▸ Activity:
Take every line from the data that has the word "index" in it.

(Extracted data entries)
▬▬▬
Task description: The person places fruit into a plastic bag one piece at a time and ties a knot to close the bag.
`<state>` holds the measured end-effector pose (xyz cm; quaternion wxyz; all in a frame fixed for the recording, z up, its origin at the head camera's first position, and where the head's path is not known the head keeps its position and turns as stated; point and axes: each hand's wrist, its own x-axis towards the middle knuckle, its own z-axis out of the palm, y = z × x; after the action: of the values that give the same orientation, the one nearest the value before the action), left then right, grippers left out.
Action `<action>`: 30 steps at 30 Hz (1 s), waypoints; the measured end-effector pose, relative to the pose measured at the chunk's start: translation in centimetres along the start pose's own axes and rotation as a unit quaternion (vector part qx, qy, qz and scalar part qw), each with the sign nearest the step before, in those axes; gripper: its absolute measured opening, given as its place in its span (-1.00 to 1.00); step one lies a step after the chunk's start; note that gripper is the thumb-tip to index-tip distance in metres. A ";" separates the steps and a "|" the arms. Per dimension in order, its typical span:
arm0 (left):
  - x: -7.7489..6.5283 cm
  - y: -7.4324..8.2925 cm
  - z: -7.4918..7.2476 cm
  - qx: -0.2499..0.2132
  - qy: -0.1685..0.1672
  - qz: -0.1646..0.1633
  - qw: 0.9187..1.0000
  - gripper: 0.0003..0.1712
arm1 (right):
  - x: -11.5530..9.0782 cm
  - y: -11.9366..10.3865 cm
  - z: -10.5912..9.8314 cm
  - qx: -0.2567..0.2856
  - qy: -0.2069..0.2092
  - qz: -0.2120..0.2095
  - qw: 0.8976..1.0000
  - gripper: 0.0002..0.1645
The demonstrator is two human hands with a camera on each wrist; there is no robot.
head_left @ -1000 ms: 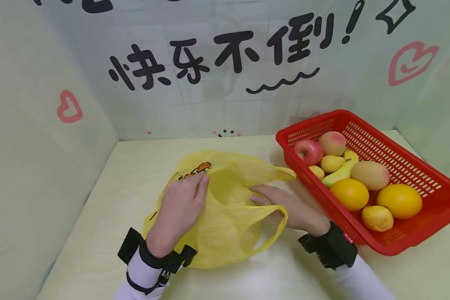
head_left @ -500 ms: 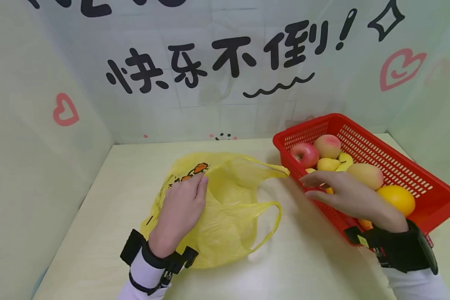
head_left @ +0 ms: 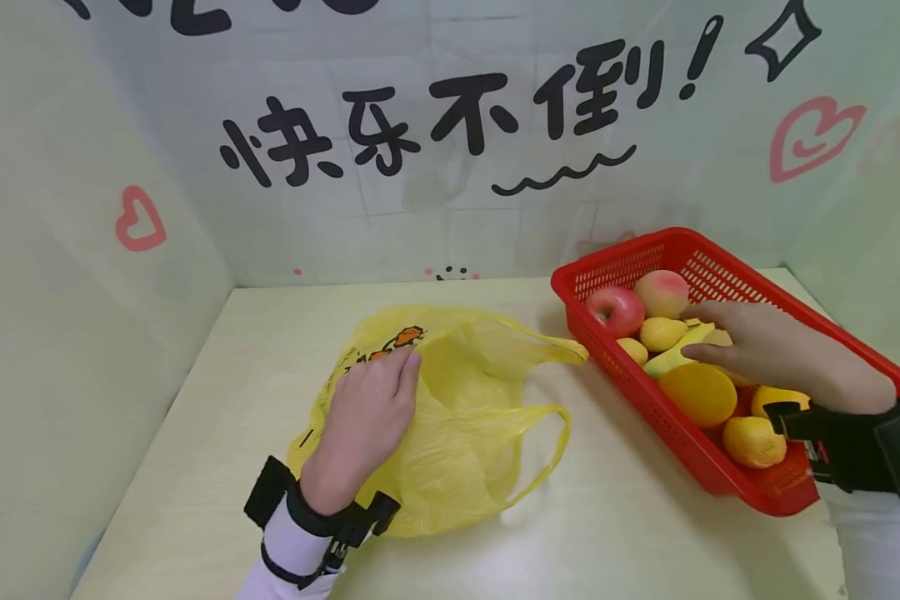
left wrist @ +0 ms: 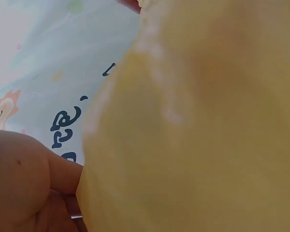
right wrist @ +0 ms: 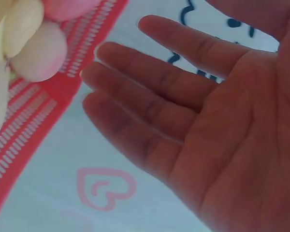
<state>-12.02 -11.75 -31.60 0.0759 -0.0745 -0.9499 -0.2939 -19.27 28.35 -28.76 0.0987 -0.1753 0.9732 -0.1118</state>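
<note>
A thin yellow plastic bag (head_left: 435, 483) with two loop handles lies on the table, its mouth spread toward the right. My left hand (head_left: 367, 412) grips the bag's edge by the orange print; in the left wrist view, yellow film (left wrist: 183, 145) hides most of the fingers. Over the red basket (head_left: 630, 250) hovers my right hand (head_left: 787, 350), fingers extended and palm facing down. Nearest to it are a yellow banana (head_left: 678, 350) and a pink-and-cream peach (head_left: 662, 292). The right wrist view shows this palm (right wrist: 232, 125) bare, fingers straight.
Also in the basket are a red apple (head_left: 617, 311), an orange (head_left: 697, 392), and lemons, one of them (head_left: 753, 442) near the front. Another orange (head_left: 776, 402) is partly covered by the right arm. A printed white wall (head_left: 420, 233) rises behind the table.
My right hand has come out of the bag's mouth and moved right, across the basket's near rim to above the fruit. My left hand keeps its place on the bag.
</note>
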 end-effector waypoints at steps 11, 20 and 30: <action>0.1 0.1 0.1 -0.003 0.005 0.009 1.000 -0.58 | 3.6 3.7 1.3 0.038 -0.057 0.082 0.994 0.05; 0.1 0.4 0.0 -0.007 0.003 0.012 1.000 -0.66 | 3.7 4.7 1.0 0.041 -0.070 0.133 0.988 -0.08; 0.2 0.5 0.0 -0.006 -0.002 0.011 1.000 -0.57 | 2.8 6.0 0.8 0.087 -0.113 0.188 0.972 -0.44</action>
<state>-12.15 -11.38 -31.27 0.0769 -0.0860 -0.9473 -0.2989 -23.59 32.68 -31.48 0.2423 0.0087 0.9577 -0.1553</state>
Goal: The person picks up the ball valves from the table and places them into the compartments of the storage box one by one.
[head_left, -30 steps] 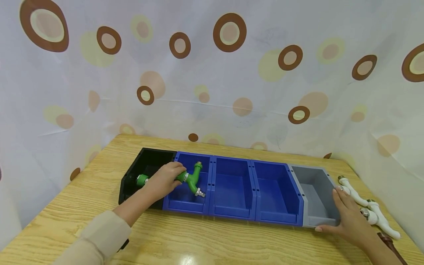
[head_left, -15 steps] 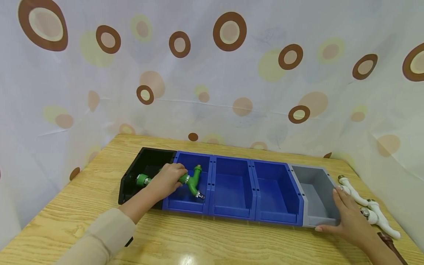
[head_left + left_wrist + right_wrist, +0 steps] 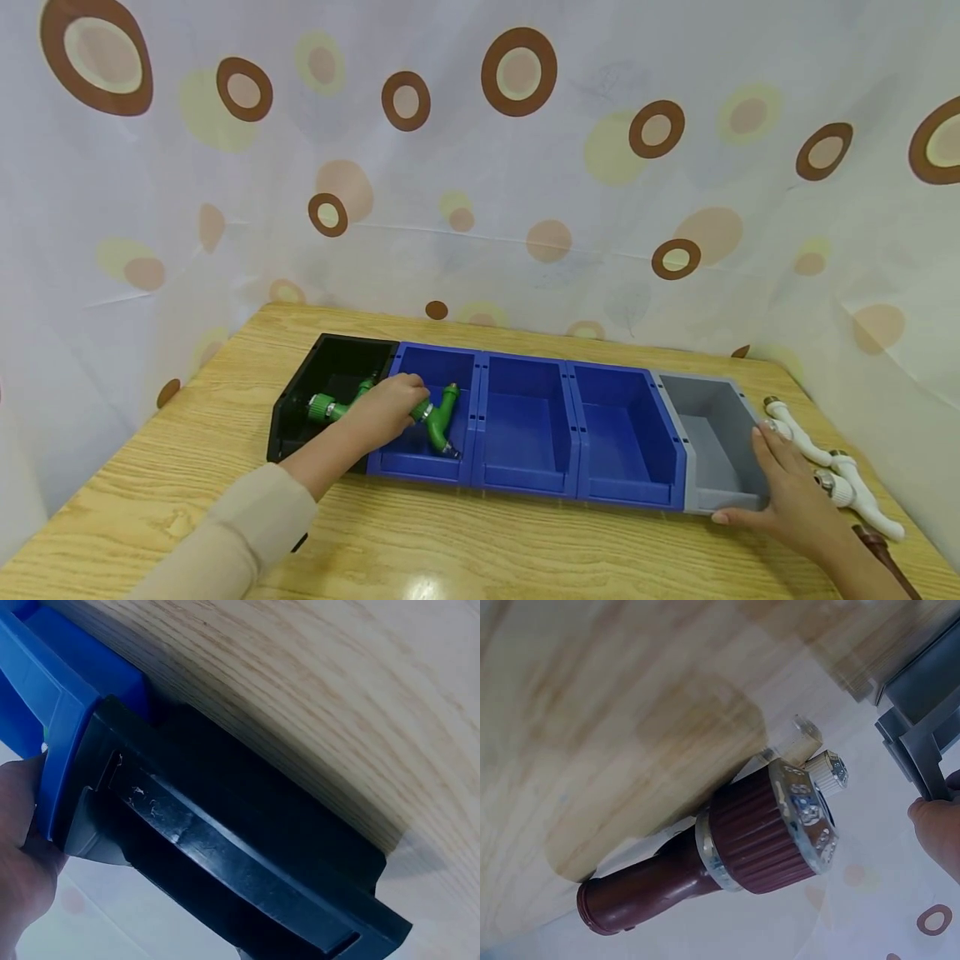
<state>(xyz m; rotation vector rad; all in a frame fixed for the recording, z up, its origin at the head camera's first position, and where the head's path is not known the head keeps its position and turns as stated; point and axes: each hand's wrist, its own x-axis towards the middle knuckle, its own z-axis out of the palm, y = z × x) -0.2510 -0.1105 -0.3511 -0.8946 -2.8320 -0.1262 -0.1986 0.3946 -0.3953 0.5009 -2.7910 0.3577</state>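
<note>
In the head view my left hand (image 3: 386, 408) grips a green tap (image 3: 442, 417) by its knob end, inside the leftmost blue bin (image 3: 423, 468). The tap's forked body and metal nozzle show past my fingers; the knob is mostly covered. Another green tap (image 3: 321, 407) lies in the black bin (image 3: 279, 429), partly behind my left hand and forearm. My right hand (image 3: 798, 492) rests on the grey bin (image 3: 723, 501), fingers extended along its right wall and thumb at its front. The left wrist view shows the black bin's front (image 3: 225, 847), with the held tap almost wholly hidden.
Two more blue bins (image 3: 525, 482) stand between the left blue bin and the grey one, all in a joined row. White taps (image 3: 862, 496) and a dark red tap (image 3: 757, 832) lie right of the row. A patterned curtain (image 3: 480, 167) hangs behind the wooden table (image 3: 465, 550).
My left hand has shifted slightly right and down, and the green tap has sunk lower in the left blue bin, its nozzle dipping. The right hand stays on the grey bin.
</note>
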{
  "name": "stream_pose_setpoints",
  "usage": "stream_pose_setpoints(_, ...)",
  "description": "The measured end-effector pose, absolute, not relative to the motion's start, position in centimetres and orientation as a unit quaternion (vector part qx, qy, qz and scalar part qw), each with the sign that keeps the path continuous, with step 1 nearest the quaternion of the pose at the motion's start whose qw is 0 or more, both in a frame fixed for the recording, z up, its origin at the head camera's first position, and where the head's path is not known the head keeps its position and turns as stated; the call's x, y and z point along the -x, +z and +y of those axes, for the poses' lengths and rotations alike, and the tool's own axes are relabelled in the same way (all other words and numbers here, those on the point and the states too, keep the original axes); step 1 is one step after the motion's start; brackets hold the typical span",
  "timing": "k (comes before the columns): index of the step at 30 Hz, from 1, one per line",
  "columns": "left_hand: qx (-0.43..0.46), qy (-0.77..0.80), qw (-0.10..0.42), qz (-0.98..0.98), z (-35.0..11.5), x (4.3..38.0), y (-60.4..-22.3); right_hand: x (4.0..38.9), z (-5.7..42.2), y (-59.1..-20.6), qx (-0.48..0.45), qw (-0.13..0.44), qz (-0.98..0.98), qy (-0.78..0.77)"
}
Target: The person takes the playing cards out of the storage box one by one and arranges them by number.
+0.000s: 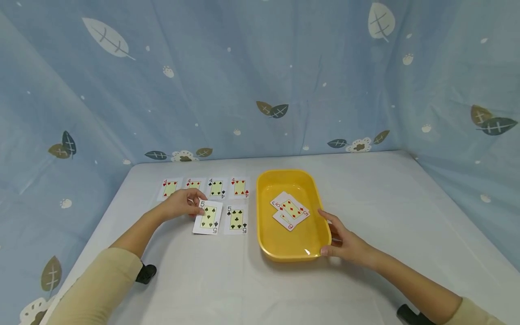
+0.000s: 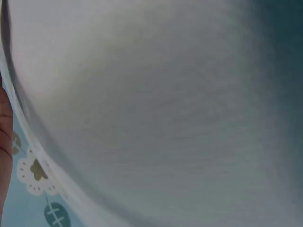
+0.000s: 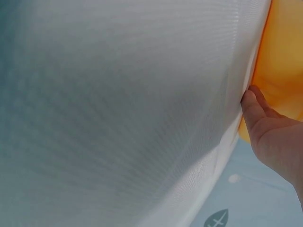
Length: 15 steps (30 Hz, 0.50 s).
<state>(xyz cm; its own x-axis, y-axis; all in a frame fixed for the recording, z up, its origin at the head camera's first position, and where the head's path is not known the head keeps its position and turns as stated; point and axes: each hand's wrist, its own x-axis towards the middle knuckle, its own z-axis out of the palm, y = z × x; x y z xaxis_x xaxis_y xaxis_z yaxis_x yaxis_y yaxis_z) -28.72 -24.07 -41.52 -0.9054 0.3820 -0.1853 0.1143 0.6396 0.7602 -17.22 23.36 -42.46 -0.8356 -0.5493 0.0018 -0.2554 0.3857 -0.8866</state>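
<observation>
My left hand pinches a five of spades card by its upper left side, low over the table. A bit of red from another card shows beneath the hand. Just right of it lies a five of clubs card. My right hand holds the right side of a yellow tray, thumb at the rim and fingers along the outer wall. Inside the tray, a five of diamonds card overlaps other cards. In the right wrist view, fingers touch the tray's orange-looking side.
A row of fours lies behind my left hand, including a black four and a red four. White cloth covers the table. A blue leaf-print curtain rises along the back and sides.
</observation>
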Motion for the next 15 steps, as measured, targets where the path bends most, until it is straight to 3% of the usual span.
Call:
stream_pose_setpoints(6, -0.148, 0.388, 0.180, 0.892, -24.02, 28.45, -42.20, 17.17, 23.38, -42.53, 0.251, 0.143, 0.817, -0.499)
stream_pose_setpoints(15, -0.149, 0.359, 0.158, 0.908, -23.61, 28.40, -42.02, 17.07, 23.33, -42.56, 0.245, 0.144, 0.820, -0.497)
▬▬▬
▸ Task result:
Action `<action>`: 30 steps at 30 Hz (1 s), waypoints; the measured end-effector pose, relative to the pose measured at the chunk's start: translation in centimetres along the start pose's own axes and rotation as a unit quaternion (vector part qx, qy, qz and scalar part qw), each with the sign nearest the step before, in those axes; gripper: its absolute measured opening, given as its place in its span (-1.00 to 1.00); step one lies a step after the chunk's start; note that gripper is the thumb-tip to index-tip distance in metres. A ";" separates the steps and a "|" the arms. Per dimension in order, its typical span:
  "timing": "k (comes before the columns): index of the step at 30 Hz, from 1, one per line",

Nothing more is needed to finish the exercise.